A2 Group 10 - Autonomous Vehicles

Autonomous Vehicles - by Adam

Introduction

SAE International defines an autonomous vehicle as a vehicle in which the dynamic driving task is performed by the automated driving system, rather than by a human driver. That is to say that the car itself is responsible for the operational (i.e., steering, braking, accelerating) as well as tactical (i.e., lane changes, indicating, responding to changing traffic) aspects of driving, requiring little to no human input (SAE International 2014).


State of the Technology

Vehicle automation can be broken up into six categories, as seen in Figure 1, ranging from no automation at all (a standard, human-driven car), to full automation, that is no human intervention required no matter the conditions or circumstances (SAE International 2014). Levels 0 - 2 are classified as ‘driver support features’, while levels 3 - 5 are considered ‘automated driving features’ (Aptiv 2020).
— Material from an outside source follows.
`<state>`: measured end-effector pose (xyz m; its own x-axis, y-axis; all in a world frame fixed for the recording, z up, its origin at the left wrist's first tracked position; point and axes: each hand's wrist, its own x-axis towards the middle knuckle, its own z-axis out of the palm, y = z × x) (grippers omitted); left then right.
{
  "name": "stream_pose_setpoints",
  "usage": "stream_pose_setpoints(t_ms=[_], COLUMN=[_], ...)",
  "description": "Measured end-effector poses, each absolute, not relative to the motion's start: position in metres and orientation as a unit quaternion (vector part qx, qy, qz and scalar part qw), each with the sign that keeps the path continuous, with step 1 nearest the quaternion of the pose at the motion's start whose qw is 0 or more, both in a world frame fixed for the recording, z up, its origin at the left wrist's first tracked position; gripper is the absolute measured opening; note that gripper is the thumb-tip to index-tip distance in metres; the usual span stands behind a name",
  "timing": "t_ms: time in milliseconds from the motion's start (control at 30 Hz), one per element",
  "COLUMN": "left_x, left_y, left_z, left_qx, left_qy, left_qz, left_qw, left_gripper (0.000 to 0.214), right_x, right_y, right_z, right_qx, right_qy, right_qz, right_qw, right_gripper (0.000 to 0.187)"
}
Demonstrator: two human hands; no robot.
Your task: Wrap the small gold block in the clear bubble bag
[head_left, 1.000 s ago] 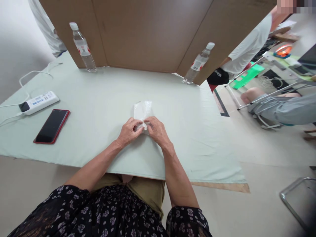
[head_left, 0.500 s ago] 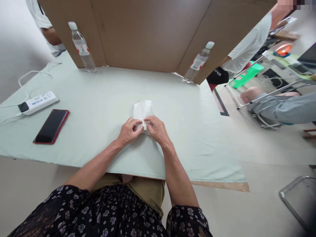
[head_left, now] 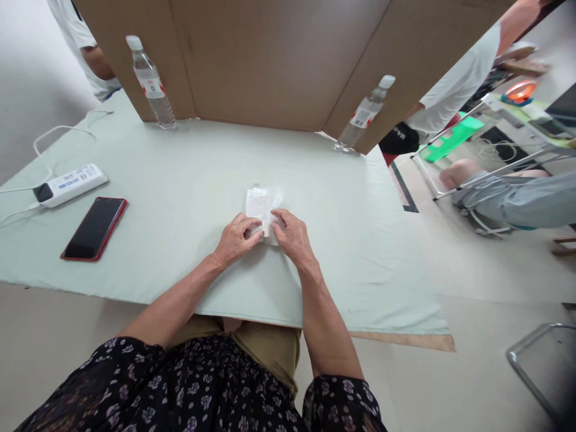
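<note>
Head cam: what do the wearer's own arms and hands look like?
Left hand and right hand ungloved, no wristwear visible. Left sleeve and right sleeve are black, pale floral print, partly sheer, ending near the elbows.

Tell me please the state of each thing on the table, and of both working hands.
Clear plastic wrapping: creased, partly hidden
Left hand: curled, touching the wrapping
Right hand: curled, touching the wrapping
Phone: face up, screen dark
White device: lying flat, cable at one end
Left bottle: capped, upright
Right bottle: capped, upright
Cardboard: standing, folded
Tablecloth: lightly wrinkled
</note>
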<state>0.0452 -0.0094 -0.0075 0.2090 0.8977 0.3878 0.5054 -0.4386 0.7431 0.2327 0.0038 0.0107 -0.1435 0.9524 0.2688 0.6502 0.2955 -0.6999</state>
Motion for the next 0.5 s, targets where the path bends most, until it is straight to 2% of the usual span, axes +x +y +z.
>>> stream_pose_setpoints(t_ms=[167, 367, 500], left_x=[0.046, 0.046, 0.046], left_y=[-0.008, -0.007, -0.007], left_z=[-0.006, -0.002, 0.001], left_qx=[0.739, 0.741, 0.739], left_qy=[0.481, 0.495, 0.495], left_qz=[0.403, 0.375, 0.372], left_qw=[0.246, 0.255, 0.265], left_gripper=[0.023, 0.022, 0.022], right_x=[0.226, 0.219, 0.221], right_y=[0.002, -0.002, -0.006], right_z=[0.007, 0.008, 0.014], right_qx=[-0.528, -0.514, -0.498], right_qy=[-0.726, -0.739, -0.743], right_qz=[0.210, 0.203, 0.247], right_qw=[0.387, 0.384, 0.373], right_gripper=[0.034, 0.037, 0.042])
Trials are being conducted in several locations as to the safety and viability of driverless cars, typically taxis within small, designated testing areas. In Las Vegas it is possible to ride in a robo-taxi via Lyft in partnership with Aptiv, a service that has provided over 100,000 commercial rides as of February 2020 (Iagnemma 2020). While fully autonomous, the rides have always had a safety driver present in order to take over if need be and to operate the vehicles on private property (Akers 2020).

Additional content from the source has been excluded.